On Tue, Sep 06, 2011 at 01:02:59PM -0400, Michael Mol wrote:
> On Tue, Sep 6, 2011 at 12:49 PM, Alan Mackenzie <a...@muc.de> wrote:
> > Hi, Paul.

> > On Tue, Sep 06, 2011 at 11:28:16AM -0500, Paul Hartman wrote:
> >> On Tue, Sep 6, 2011 at 11:16 AM, Dale <rdalek1...@gmail.com> wrote:
> >> > This is rather odd.  For the longest, every time I had a cups update, I 
> >> > had
> >> > to delete my printers then add them back again.  It would not print 
> >> > until I
> >> > did so.

> >> I have to do that every time I plug my printer in...

> >> I print so infrequently, every time I want to print I turn the printer
> >> on and plug it into my PC, and then spend 25 minutes trying to make it
> >> work with CUPS again.

> > I also print infrequently.  I turn my printer on, and it simply works,
> > straight away (after warming up; it's a laser printer).

> > However, I use lprng, not cups.  It's good that we have a choice over
> > what software we use, isn't it?  ;-(

> It could be that IPP is just becoming the preferred protocol, and other
> print queue managing protocols are going the way of Gopher.

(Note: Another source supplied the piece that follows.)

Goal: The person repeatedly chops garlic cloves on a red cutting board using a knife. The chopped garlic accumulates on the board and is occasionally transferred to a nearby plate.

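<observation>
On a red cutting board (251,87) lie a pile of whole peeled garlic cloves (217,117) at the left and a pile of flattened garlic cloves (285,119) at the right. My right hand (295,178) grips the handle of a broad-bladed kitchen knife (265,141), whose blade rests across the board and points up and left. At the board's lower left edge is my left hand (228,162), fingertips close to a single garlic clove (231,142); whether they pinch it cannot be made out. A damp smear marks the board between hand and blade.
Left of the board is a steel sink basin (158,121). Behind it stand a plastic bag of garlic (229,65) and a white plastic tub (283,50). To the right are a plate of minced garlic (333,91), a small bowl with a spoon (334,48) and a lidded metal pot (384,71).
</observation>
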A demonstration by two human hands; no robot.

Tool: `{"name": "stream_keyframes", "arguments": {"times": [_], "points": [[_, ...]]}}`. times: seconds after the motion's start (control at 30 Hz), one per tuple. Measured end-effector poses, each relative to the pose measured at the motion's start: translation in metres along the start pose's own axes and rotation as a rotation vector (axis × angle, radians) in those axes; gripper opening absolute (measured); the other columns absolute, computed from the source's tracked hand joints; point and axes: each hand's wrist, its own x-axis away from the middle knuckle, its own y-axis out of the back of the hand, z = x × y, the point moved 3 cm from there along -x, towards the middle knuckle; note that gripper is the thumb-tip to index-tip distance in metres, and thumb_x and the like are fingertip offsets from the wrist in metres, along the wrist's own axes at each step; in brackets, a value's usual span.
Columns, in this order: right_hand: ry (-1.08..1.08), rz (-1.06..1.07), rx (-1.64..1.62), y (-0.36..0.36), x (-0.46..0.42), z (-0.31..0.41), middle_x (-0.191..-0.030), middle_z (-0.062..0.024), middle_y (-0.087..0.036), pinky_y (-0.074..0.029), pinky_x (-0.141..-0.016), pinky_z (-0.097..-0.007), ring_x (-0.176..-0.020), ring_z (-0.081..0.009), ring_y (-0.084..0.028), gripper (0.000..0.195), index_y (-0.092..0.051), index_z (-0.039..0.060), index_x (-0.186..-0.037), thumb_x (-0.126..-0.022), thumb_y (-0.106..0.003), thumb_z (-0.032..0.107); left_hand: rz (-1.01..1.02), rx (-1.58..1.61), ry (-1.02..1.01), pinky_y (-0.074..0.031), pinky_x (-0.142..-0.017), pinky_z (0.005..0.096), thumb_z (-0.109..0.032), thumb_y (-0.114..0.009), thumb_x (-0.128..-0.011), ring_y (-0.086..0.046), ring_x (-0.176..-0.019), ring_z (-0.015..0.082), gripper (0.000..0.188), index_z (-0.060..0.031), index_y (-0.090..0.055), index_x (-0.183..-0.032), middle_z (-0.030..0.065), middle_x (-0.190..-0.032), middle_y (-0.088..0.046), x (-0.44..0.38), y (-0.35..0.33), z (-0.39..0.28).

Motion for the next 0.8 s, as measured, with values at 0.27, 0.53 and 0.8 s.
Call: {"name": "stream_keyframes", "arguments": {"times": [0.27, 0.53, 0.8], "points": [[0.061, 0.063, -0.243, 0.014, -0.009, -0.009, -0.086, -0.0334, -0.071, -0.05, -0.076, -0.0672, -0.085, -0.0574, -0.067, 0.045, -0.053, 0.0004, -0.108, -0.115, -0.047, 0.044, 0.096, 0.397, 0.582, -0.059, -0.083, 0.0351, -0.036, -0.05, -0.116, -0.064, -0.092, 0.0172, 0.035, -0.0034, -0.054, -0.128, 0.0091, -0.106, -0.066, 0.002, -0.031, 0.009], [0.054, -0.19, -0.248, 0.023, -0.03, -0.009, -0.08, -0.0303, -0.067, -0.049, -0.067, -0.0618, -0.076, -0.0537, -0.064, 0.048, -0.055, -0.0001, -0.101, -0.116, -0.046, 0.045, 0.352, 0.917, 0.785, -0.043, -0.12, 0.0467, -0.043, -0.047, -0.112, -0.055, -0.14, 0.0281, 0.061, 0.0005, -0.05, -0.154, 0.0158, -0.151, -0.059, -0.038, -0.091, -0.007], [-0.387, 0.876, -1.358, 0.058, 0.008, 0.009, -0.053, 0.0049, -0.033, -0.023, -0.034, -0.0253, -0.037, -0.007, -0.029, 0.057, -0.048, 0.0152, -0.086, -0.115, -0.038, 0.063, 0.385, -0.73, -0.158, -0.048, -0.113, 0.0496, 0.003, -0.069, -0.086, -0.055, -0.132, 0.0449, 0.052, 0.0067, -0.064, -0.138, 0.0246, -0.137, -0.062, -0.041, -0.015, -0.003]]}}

Preferred by whom?  Firefox, for example, manages lprng just fine.  It's
really not a big deal supporting an extra spooler interface, particularly
a simple one.

> Is there a simple IPP daemon which could wrap lprng?

Adding a layer of complexity to a daemon to cope with added complexity in
a client program?  I doubt it.  It sounds like madness.

> -- 
> :wq

-- 
Alan Mackenzie (Nuremberg, Germany).